(EXERCISE GOAL) Return only the number of lines in the records below where the string "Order" shows up.

━━━━━━━━━━━━━━━━

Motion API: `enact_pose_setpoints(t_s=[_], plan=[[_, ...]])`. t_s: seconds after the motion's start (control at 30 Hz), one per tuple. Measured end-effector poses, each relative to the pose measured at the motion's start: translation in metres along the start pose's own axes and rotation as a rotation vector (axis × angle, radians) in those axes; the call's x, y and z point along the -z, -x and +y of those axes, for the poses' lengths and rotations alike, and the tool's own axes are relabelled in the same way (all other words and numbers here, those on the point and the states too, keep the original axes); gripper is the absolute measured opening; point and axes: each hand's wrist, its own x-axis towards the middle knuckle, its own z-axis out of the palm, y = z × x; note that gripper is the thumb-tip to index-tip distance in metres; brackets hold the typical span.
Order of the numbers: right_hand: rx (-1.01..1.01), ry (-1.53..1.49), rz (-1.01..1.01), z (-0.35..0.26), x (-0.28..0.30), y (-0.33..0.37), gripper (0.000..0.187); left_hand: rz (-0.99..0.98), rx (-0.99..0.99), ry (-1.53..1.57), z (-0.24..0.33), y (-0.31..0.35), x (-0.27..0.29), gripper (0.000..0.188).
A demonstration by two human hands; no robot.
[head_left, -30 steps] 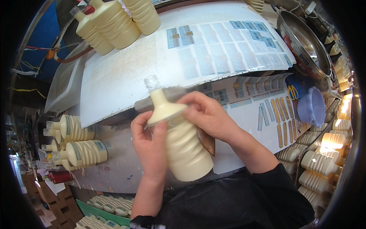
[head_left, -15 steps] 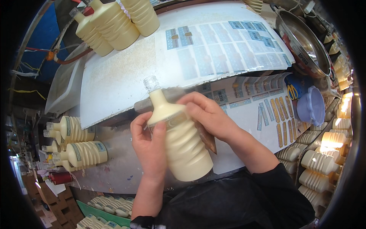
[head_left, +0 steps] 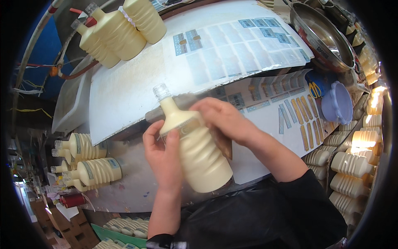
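A cream ribbed bottle (head_left: 198, 153) with a clear screw cap lies tilted in front of me, neck pointing away. My left hand (head_left: 163, 155) grips its left side near the shoulder. My right hand (head_left: 224, 118) rests over the shoulder from the right, fingers pressing on a pale label band around the bottle. Both hands hold it above a white board (head_left: 137, 87) covered with sheets of small blue labels (head_left: 232, 50).
Labelled cream bottles (head_left: 89, 166) lie stacked at the left. More cream bottles (head_left: 120, 31) stand at the top left and several (head_left: 352, 162) fill the right edge. A metal bowl (head_left: 321, 35) and a lilac plastic cup (head_left: 338, 101) sit at the right, with narrow yellow label strips (head_left: 304, 120) near them.
My right hand has shifted slightly over the bottle's shoulder. The bottle stays in about the same place.
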Motion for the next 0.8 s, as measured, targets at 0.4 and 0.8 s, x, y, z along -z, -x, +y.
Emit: enact_pose_setpoints(t_s=[0.4,0.8], plan=[[0.405,0.330,0.291,-0.039,-0.036,0.039,0.031,-0.039,0.003,0.096,-0.001,-0.002,0.004,0.034],[0.038,-0.137,0.290,-0.004,0.017,0.023,0.022,-0.046,0.069,0.114,-0.021,0.000,0.023,0.039]])
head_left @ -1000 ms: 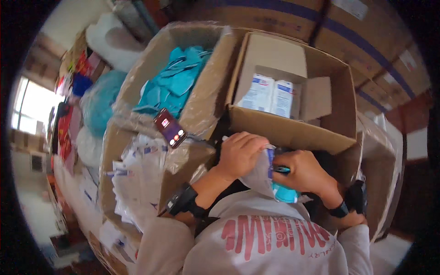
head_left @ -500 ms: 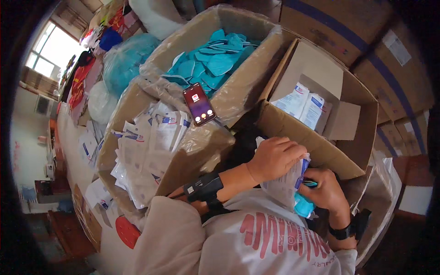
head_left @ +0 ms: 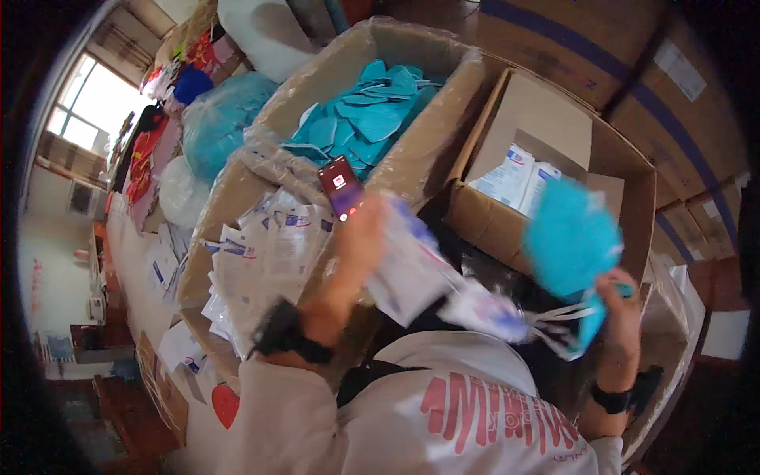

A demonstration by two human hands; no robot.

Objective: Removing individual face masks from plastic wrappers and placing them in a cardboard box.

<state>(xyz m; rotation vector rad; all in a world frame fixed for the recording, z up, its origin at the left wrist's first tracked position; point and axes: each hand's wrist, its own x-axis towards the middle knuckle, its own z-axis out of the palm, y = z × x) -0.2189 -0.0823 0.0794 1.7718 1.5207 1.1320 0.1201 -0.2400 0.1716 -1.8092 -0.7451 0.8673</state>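
Hands apart since: one pouch [head_left: 412,273], one mask [head_left: 571,237].

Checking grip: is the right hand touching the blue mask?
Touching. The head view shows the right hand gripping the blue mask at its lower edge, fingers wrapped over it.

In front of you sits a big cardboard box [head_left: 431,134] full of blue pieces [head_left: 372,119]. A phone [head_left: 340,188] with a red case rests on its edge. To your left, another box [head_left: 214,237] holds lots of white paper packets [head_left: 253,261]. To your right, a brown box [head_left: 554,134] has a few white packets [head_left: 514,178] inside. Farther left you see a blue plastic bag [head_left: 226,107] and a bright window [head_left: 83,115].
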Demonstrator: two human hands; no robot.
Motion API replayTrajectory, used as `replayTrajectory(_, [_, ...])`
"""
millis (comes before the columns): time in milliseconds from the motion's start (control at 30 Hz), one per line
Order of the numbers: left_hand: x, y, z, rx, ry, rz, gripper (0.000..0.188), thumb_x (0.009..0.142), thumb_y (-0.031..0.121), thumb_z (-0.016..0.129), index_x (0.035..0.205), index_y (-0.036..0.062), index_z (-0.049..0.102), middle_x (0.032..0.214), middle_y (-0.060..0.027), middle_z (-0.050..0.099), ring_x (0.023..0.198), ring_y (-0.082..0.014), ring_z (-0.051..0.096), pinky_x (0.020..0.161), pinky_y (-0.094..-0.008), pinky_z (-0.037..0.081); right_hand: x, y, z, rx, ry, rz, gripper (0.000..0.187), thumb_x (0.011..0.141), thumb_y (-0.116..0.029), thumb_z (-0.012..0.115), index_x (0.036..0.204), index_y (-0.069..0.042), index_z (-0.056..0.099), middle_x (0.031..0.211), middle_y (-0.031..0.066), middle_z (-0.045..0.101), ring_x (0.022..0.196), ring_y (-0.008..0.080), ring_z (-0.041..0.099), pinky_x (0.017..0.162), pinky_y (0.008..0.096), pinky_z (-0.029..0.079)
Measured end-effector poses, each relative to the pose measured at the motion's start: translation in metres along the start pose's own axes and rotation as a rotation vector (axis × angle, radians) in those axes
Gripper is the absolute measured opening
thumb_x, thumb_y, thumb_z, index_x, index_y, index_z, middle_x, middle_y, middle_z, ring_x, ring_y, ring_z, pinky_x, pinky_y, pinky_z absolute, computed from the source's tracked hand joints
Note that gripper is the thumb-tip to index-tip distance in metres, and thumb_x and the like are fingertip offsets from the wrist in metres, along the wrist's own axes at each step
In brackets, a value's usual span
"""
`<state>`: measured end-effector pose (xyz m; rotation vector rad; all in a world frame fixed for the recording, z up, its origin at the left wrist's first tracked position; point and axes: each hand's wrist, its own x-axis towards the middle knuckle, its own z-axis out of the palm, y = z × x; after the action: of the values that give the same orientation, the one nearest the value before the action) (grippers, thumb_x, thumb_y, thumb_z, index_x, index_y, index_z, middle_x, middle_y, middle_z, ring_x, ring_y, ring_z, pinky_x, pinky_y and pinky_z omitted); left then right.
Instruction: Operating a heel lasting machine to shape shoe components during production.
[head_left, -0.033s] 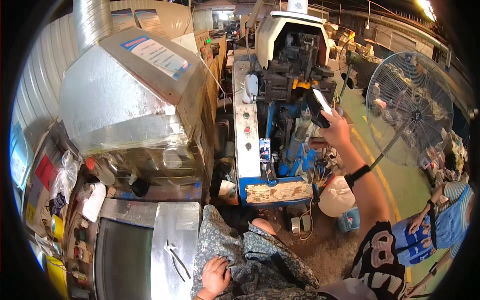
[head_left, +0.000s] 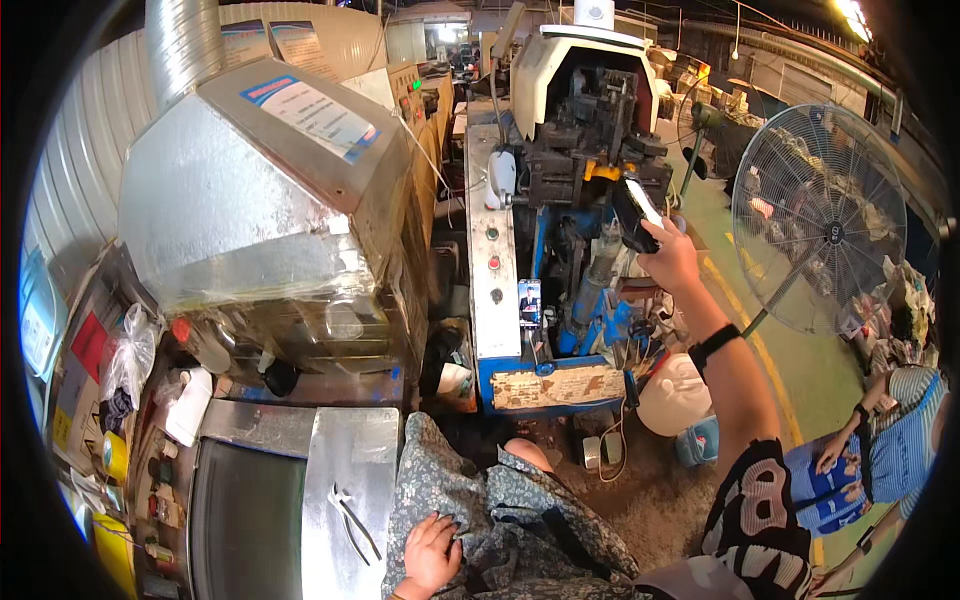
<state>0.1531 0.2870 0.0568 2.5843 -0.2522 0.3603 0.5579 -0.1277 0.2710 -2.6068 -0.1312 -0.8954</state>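
My right hand reaches out and is closed round a black shoe with a pale strip along its side. The shoe's far end is against the dark metal jaws of the machine, near a yellow part; whether it touches them I cannot tell. In my lap, my left hand lies flat with fingers loosely spread on the dark floral cloth, holding nothing. Pliers with dark handles lie on the metal plate to the left of that hand.
A smartphone leans on the machine's white panel. A large metal hood stands at the left above a conveyor belt. To the right is a caged fan. A white jug stands below. Another person is at the lower right.
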Motion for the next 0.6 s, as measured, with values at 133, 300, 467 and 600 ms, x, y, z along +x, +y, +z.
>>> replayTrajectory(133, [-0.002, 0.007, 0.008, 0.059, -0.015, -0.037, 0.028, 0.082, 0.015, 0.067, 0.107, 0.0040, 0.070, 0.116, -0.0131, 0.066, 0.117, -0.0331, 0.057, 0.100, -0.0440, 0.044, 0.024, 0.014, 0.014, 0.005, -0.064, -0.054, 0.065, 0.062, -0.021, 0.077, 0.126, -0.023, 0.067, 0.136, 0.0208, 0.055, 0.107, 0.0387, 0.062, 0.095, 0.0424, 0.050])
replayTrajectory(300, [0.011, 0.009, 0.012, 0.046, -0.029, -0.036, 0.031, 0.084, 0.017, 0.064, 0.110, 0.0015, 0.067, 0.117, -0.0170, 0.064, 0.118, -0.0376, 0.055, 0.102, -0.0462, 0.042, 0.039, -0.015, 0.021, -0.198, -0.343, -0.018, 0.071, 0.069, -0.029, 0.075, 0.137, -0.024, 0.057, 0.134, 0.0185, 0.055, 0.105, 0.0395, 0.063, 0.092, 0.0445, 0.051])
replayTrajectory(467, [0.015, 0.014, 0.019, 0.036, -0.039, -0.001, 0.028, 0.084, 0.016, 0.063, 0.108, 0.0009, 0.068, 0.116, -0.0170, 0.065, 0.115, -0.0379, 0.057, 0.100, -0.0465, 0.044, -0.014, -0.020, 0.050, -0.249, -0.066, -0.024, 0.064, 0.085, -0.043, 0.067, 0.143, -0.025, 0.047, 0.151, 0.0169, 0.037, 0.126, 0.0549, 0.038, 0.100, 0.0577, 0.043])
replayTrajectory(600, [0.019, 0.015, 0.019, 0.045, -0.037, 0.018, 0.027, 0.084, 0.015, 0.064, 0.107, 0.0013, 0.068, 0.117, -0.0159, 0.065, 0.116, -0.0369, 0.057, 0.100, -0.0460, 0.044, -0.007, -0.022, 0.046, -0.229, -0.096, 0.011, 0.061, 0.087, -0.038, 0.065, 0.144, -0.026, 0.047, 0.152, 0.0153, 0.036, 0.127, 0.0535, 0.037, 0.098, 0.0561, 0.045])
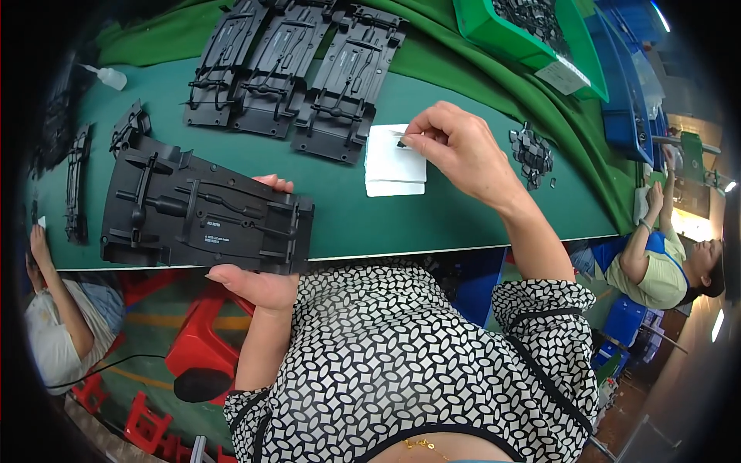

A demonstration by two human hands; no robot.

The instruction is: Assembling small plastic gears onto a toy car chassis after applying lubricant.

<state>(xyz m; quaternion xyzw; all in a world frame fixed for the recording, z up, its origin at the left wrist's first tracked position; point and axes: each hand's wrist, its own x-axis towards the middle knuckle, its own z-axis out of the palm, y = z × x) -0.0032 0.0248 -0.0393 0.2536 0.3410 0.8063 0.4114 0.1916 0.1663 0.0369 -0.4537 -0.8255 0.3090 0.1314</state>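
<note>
My left hand (261,288) is closed round the near right end of a black plastic model-car chassis (174,231). The thumb lies along its near edge, and fingertips show past the far edge. Moulded shafts and brackets stand out on the face turned up. Right of it, my right hand (467,150) pinches a small black piece between thumb and fingertips. The fingers hover over or touch a white pad (395,176) of what looks like stacked sheets; I cannot tell which. Part of the small piece is hidden by the fingers.
Several similar black chassis (347,85) lie along the table's far side. A heap of small dark pieces (531,154) sits at right, below a green bin (540,46). More black parts (77,185) and a white bottle (110,77) are at left. Other people sit at both sides.
</note>
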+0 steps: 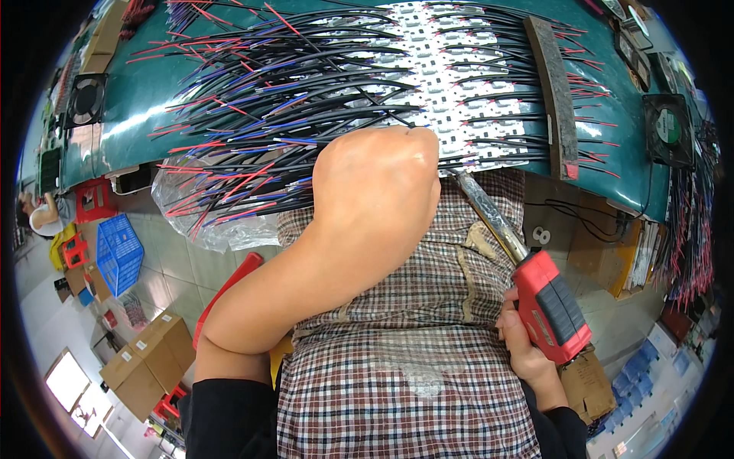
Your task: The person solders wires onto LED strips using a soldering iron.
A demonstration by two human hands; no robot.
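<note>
White circuit boards [433, 65] lie in rows on the green table, with black wires [306, 107] fanning out left, their bare ends red and blue. Shorter black wires [501, 111] run off the right side. My left hand [378, 172] is closed over the near-left edge of the boards, knuckles up; its fingertips and whatever they pinch are hidden. Low on the right, my right hand [524, 344] grips a red and black soldering gun [547, 310]. The gun's metal barrel slants up and left, its tip close to the nearest board, right of my left hand; contact cannot be made out.
A dark metal bar [552, 99] lies across the right-hand wires. Small fans stand at the table's left [86, 99] and right [668, 130]. Clear plastic film [229, 229] hangs below the near edge. A blue basket [118, 252] and cardboard boxes [149, 363] sit on the floor at left.
</note>
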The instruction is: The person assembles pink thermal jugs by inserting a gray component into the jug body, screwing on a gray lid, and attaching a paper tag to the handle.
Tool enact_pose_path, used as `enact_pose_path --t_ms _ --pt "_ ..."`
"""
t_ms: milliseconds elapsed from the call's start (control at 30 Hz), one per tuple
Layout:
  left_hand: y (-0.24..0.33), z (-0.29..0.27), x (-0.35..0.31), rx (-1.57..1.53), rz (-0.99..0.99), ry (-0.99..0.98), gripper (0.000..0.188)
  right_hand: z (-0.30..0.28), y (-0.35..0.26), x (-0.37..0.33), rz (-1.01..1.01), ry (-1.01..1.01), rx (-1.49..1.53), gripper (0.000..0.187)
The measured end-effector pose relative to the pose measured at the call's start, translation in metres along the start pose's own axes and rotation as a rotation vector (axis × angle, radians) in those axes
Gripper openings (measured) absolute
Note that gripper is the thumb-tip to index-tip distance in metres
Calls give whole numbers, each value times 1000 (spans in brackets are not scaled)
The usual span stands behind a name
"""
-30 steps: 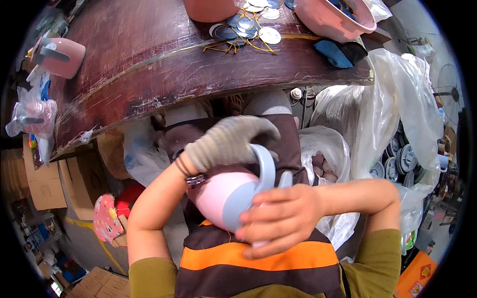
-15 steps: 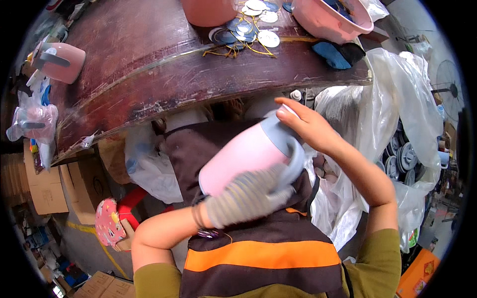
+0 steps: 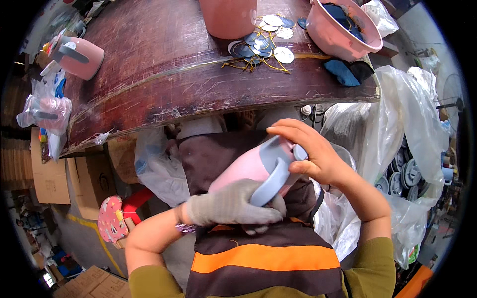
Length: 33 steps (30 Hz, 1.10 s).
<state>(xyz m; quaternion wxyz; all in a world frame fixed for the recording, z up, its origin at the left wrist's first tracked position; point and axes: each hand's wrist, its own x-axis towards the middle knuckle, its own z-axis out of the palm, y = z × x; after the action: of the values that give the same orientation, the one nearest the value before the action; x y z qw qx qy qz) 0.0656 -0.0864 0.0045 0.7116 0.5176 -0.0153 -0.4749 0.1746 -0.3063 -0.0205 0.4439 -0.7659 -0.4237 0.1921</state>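
A pink jug (image 3: 242,170) with a grey-blue collar and handle (image 3: 272,185) lies tilted over my lap, its top end toward the upper right. My left hand (image 3: 233,206), in a grey knitted glove, is closed around its body, below the handle. Bare, my right hand (image 3: 315,151) curls over the top end, with its thumb beside a small grey-blue piece (image 3: 299,152) at the rim. The opening of the jug is mostly hidden by these fingers.
A worn dark-red table (image 3: 164,84) bears a pink container (image 3: 228,20), round tags with yellow strings (image 3: 261,44), a pink basin (image 3: 343,37) and another pink jug (image 3: 79,58). At right, a clear plastic bag (image 3: 395,107) holds several grey lids (image 3: 411,173). Cardboard boxes (image 3: 92,184) stand at left.
The jug has rolled so its handle faces up toward me. My right hand has shifted from lying flat along the collar to curling round the top end. The whole view has shifted slightly.
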Motion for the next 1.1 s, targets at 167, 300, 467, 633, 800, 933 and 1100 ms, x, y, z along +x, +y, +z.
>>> enact_pose_path --t_ms 167,300,467,633,800,933,1100 --pt "-9 29 12 -345 25 145 24 -18 15 39 -143 -249 58 76" --pt "1 29 9 -396 115 386 26 -49 89 93 23 335 -274 66" --pt "-12 13 3 -573 362 589 27 -48 134 68 16 214 -1039 71" --pt "-37 7 11 -676 601 622 38 -38 128 -9 -147 388 -990 56" --pt "-30 4 11 -691 396 716 38 11 66 -6 -1 455 -370 21" --pt "-25 -7 3 -236 358 610 47 42 -4 2 269 152 499 24" --pt "-33 -13 1 60 301 673 27 43 -22 10 363 23 966 26"
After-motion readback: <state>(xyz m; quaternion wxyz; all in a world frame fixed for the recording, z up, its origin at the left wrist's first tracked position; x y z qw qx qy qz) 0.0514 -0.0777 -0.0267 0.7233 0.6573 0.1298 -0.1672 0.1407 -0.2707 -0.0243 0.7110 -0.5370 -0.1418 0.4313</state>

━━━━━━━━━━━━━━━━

(RESULT OF THIS TASK) 2